Phase II Study of Copanlisib in Patients With Tumors With PIK3CA Mutations: Results From the NCI-MATCH ECOG-ACRIN Trial (EAY131) Subprotocol Z1F

Senthil Damodaran  1 Fengmin Zhao  2 Dustin A Deming  3 Edith P Mitchell  4 John J Wright  5 Robert J Gray  2 Victoria Wang  2 Lisa M McShane  6 Larry V Rubinstein  6 David R Patton  7 P Mickey Williams  8 Stanley R Hamilton  9 Jennifer M Suga  10 Barbara A Conley  11 Carlos L Arteaga  12 Lyndsay N Harris  11 Peter J O'Dwyer  13 Alice P Chen  14 Keith T Flaherty  15
Affiliations
Clinical Trial

Phase II Study of Copanlisib in Patients With Tumors With PIK3CA Mutations: Results From the NCI-MATCH ECOG-ACRIN Trial (EAY131) Subprotocol Z1F

Senthil Damodaran et al. J Clin Oncol. .

Abstract

Purpose: Activating mutations in PIK3CA are observed across multiple tumor types. The NCI-MATCH (EAY131) is a tumor-agnostic platform trial that enrolls patients to targeted therapies on the basis of matching genomic alterations. Arm Z1F evaluated copanlisib, an α and δ isoform-specific phosphoinositide 3-kinase (PI3K) inhibitor, in patients with PIK3CA mutations (with or without PTEN loss).

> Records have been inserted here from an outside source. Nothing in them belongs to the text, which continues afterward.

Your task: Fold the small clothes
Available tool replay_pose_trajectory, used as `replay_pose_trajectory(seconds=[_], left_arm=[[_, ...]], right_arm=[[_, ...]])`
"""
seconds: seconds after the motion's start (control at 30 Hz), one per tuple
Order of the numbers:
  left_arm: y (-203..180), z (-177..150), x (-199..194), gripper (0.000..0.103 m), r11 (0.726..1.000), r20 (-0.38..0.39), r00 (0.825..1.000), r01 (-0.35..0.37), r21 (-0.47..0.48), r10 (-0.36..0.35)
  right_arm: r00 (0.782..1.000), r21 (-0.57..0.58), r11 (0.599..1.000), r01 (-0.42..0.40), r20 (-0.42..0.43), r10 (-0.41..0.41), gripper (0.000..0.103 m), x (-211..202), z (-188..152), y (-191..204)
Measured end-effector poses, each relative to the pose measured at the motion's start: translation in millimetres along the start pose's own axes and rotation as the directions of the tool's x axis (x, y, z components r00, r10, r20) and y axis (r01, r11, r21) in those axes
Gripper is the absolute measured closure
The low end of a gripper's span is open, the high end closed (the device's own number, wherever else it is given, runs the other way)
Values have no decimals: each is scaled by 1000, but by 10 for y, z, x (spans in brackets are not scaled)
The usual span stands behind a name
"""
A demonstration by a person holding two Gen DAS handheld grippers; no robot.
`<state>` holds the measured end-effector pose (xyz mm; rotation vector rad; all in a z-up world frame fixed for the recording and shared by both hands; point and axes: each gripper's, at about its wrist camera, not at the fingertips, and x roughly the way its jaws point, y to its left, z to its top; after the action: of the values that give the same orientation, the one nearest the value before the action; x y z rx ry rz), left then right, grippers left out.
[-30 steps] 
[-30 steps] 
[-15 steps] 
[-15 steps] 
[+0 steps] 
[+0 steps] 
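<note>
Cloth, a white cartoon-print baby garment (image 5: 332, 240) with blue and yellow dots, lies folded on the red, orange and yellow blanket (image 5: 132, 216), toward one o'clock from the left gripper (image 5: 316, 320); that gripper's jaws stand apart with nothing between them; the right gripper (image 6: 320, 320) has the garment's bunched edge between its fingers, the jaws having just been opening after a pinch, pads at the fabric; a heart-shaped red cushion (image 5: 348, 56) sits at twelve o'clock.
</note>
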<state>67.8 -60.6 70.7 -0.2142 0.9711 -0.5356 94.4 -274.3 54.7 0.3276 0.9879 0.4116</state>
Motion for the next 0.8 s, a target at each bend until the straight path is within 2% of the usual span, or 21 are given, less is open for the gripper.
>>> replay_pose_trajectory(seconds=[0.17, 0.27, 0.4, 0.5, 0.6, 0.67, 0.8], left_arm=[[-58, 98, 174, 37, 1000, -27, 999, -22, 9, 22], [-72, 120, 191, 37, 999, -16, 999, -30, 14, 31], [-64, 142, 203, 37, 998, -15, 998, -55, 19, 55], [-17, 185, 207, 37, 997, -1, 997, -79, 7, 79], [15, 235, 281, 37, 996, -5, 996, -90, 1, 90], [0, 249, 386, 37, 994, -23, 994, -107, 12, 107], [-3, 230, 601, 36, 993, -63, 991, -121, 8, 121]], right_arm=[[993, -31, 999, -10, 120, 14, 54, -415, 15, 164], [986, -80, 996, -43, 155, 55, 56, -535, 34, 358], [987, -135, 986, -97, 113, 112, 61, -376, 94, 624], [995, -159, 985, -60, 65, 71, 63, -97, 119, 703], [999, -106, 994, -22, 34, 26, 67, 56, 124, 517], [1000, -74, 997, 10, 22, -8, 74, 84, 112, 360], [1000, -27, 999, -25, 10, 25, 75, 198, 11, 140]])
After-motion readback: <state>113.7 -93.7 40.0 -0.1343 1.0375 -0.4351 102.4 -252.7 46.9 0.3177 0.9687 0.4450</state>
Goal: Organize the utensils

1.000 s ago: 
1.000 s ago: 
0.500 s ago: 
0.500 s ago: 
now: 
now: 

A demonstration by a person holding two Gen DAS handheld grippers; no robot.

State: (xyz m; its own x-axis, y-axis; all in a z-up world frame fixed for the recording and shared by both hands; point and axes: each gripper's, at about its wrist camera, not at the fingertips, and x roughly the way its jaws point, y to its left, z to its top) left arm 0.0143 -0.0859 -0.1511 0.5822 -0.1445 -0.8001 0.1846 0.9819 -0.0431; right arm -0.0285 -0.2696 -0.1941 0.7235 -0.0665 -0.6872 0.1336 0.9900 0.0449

Patients and methods: Patients received copanlisib (60 mg intravenous) once weekly on days 1, 8, and 15 in 28-day cycles until progression or toxicity. Patients with KRAS mutations, human epidermal growth factor receptor 2-positive breast cancers, and lymphomas were excluded. The primary end point was centrally assessed objective response rate (ORR); secondary end points included progression-free survival, 6-month progression-free survival, and overall survival.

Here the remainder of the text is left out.